Step 1: Understanding the Concept:
In the Lanthanide series, the most stable and common oxidation state is $+3$.
An ion that exists in an oxidation state different from $+3$ will attempt to return to $+3$ by either gaining or losing electrons.
Oxidizing agents are species that undergo reduction (gain electrons). Therefore, ions in an oxidation state higher than $+3$ (like $+4$) will act as oxidizing agents.
Step 2: Detailed Explanation:
Cerium ($Ce^{4+}$):
Configuration: $[Xe] 4f^0$.
While $Ce^{4+}$ has a noble gas configuration, it is a powerful oxidizing agent in aqueous solution. Its reduction potential $E^\circ(Ce^{4+}/Ce^{3+})$ is +1.74 V. It gains one electron to reach the stable $+3$ state.
Terbium ($Tb^{4+}$):
Configuration: $[Xe] 4f^7$.
$Tb^{4+}$ has a half-filled $f$-subshell, which provides extra stability.

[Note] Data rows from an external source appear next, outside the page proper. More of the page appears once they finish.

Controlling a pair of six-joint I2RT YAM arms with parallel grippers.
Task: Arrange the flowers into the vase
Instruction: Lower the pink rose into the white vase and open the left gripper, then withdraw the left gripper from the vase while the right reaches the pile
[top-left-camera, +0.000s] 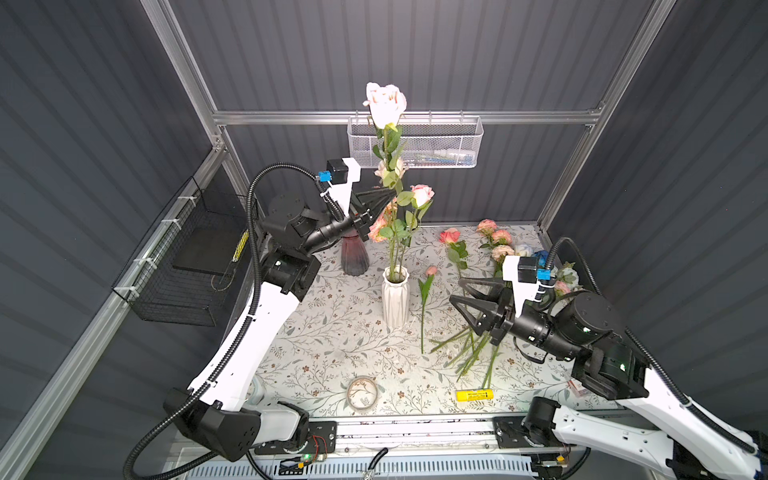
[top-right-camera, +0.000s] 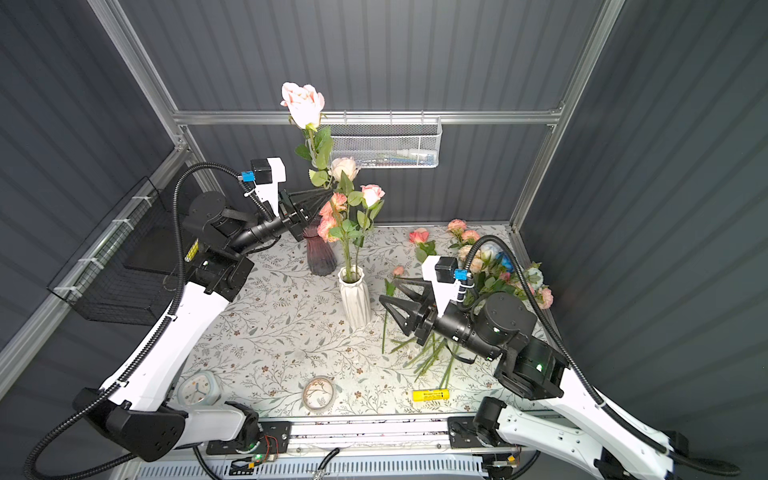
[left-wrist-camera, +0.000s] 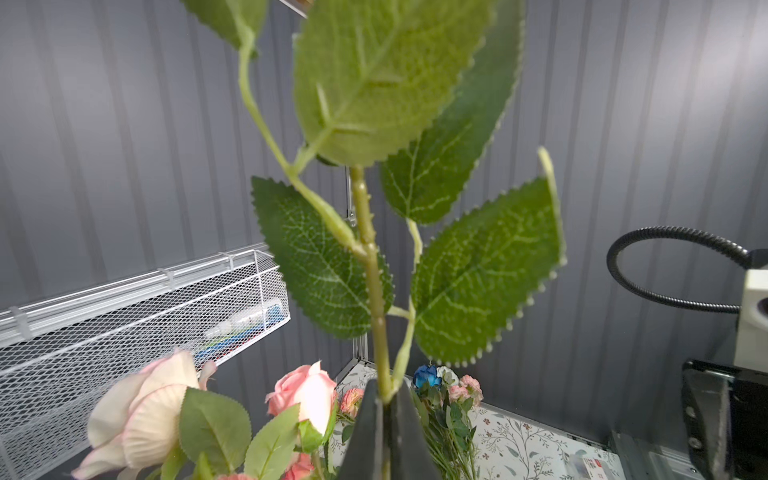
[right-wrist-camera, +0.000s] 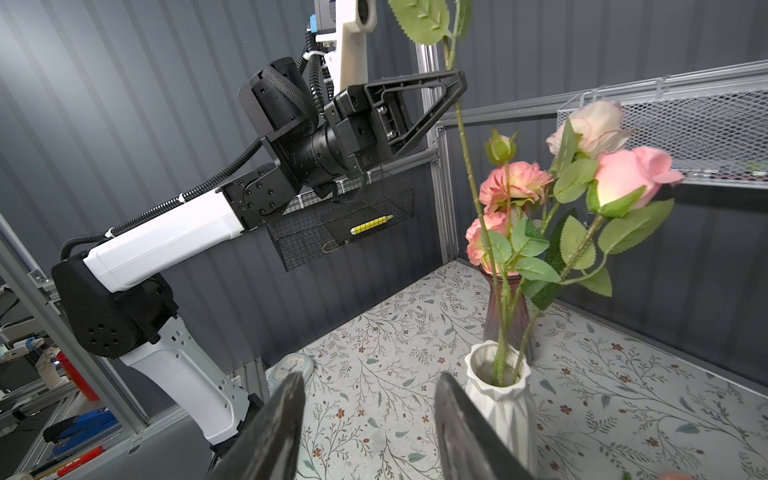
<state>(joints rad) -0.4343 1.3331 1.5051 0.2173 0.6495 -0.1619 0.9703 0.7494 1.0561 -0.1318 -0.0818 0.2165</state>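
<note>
White ribbed vase (top-left-camera: 395, 303) upright mid-table, holding several pink roses (top-left-camera: 422, 194); tall pale-pink rose (top-left-camera: 385, 104) upright, stem in vase mouth; loose flowers (top-left-camera: 496, 243) heaped at right; one bud (top-left-camera: 431, 271) lies beside vase

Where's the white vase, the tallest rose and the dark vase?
white vase (top-left-camera: 395, 305), in a top view, ribbed side.
tallest rose (top-left-camera: 385, 102), in a top view, its bloom.
dark glass vase (top-left-camera: 354, 257), in a top view, its body.

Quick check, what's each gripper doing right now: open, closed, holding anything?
Left gripper: closed on the stem of the tall pale pink rose.
Right gripper: open, holding nothing.
</note>
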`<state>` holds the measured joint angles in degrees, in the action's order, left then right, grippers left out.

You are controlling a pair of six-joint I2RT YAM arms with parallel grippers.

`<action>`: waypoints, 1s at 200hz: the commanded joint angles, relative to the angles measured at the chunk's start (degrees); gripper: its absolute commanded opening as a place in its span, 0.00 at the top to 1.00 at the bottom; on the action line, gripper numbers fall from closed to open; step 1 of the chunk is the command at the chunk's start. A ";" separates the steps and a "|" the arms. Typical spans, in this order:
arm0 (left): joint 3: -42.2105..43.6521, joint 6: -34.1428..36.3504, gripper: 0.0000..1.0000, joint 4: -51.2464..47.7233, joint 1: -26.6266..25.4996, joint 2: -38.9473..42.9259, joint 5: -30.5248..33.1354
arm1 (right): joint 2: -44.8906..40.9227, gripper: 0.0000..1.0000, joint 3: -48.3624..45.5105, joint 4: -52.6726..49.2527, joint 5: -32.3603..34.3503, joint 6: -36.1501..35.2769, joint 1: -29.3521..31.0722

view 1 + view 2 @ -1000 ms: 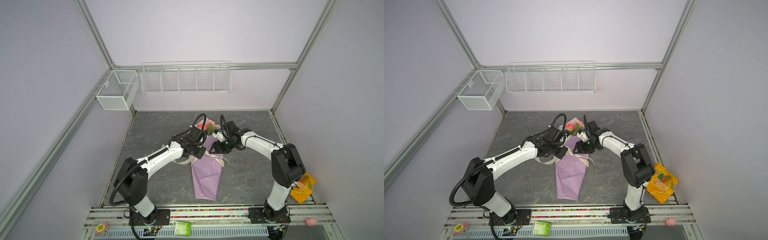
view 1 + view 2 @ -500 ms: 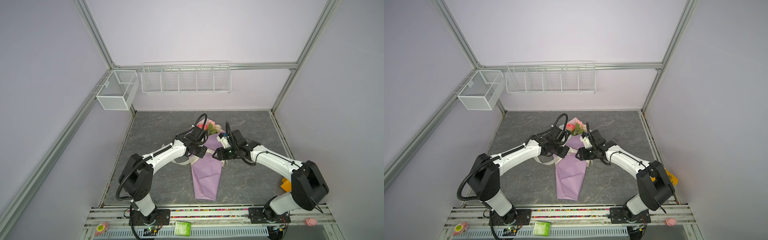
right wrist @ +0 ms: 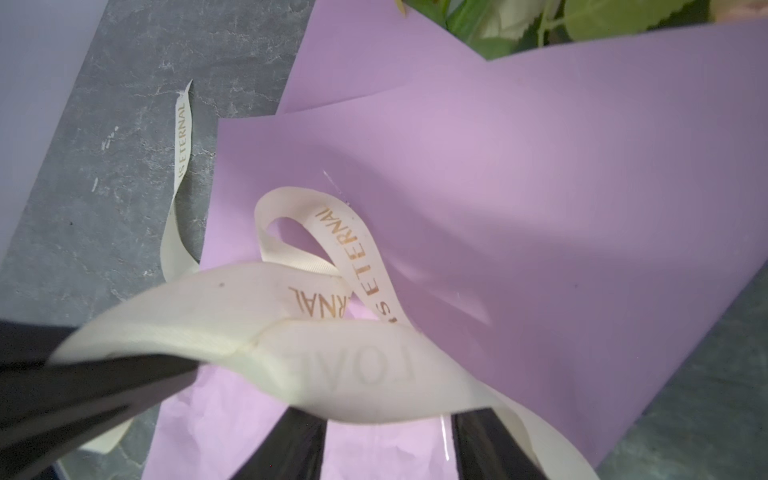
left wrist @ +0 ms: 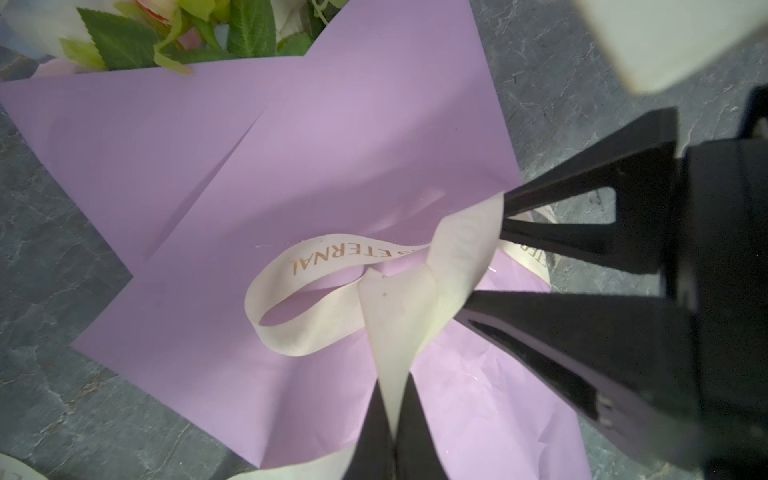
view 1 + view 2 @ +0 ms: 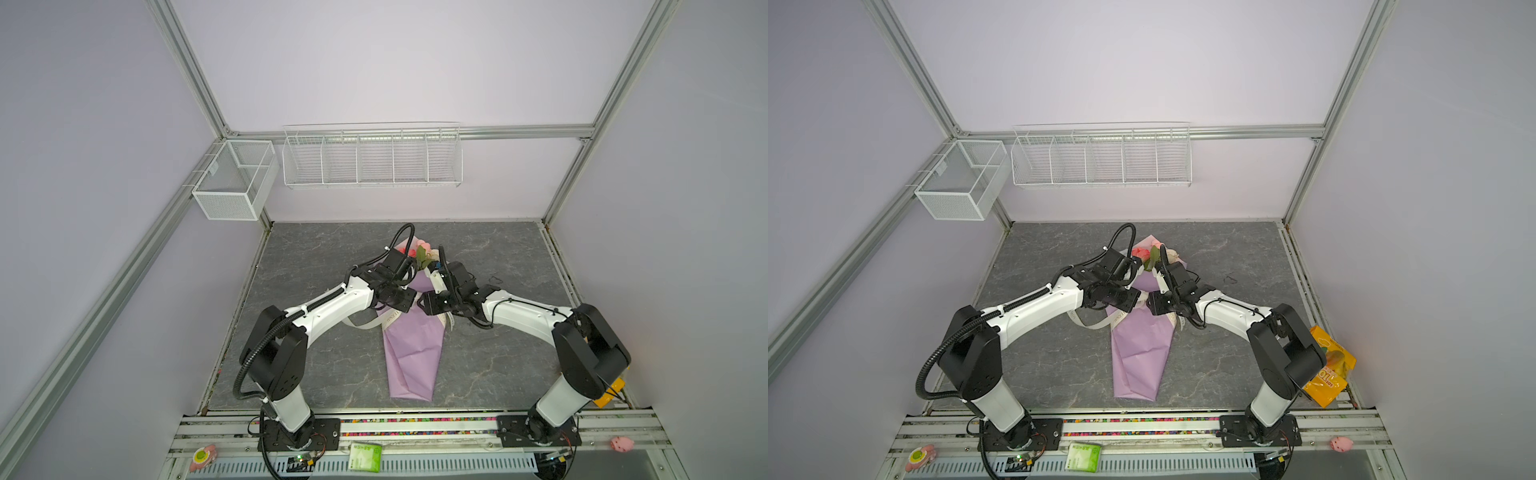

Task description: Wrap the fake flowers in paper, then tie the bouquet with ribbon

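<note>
ribbon (image 4: 316,262) over the bouquet (image 4: 249,37) sat pinched in the left gripper (image 4: 392,399), likely so the right gripper (image 4: 482,262), jaws spread, could catch its loop.

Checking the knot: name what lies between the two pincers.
The cream ribbon spans it, pinched in the left pincer and passing through the open right pincer, over the lilac paper; clearest in the left wrist view.

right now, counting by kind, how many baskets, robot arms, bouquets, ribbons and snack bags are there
baskets: 2 (mesh box, long rack)
robot arms: 2 (left arm, right arm)
bouquet: 1
ribbon: 1
snack bag: 1
total: 7
</note>
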<state>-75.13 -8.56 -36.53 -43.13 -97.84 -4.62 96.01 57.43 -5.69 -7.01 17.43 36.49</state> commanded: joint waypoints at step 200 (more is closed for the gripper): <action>-2.18 -2.11 1.00 -0.67 0.33 -1.15 -1.88 | 5.72 0.52 -1.15 9.31 3.58 -30.05 2.03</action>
<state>-75.68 -10.41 -37.56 -42.41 -98.10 -5.28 100.16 55.66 1.72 -3.88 -9.82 39.05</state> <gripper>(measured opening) 0.047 0.480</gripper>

However, the $+3$ state is still the most stable in general chemical environments for lanthanides. $Tb^{4+}$ acts as an oxidizing agent to reach $Tb^{3+}$.
Reducing Agents (Others):
$Eu^{2+}$ ($4f^7$) and $Yb^{2+}$ ($4f^{14}$) are in a state lower than $+3$. They lose one electron to become $+3$, acting as reducing agents.
$La^{3+}$ ($4f^0$) and $Lu^{3+}$ ($4f^{14}$) are already in their most stable $+3$ state and do not typically act as strong oxidizers or reducers.
Step 3: Final Answer:
The pair $Ce^{4+}$ and $Tb^{4+}$ consist of ions in the $+4$ state that act as oxidizing agents.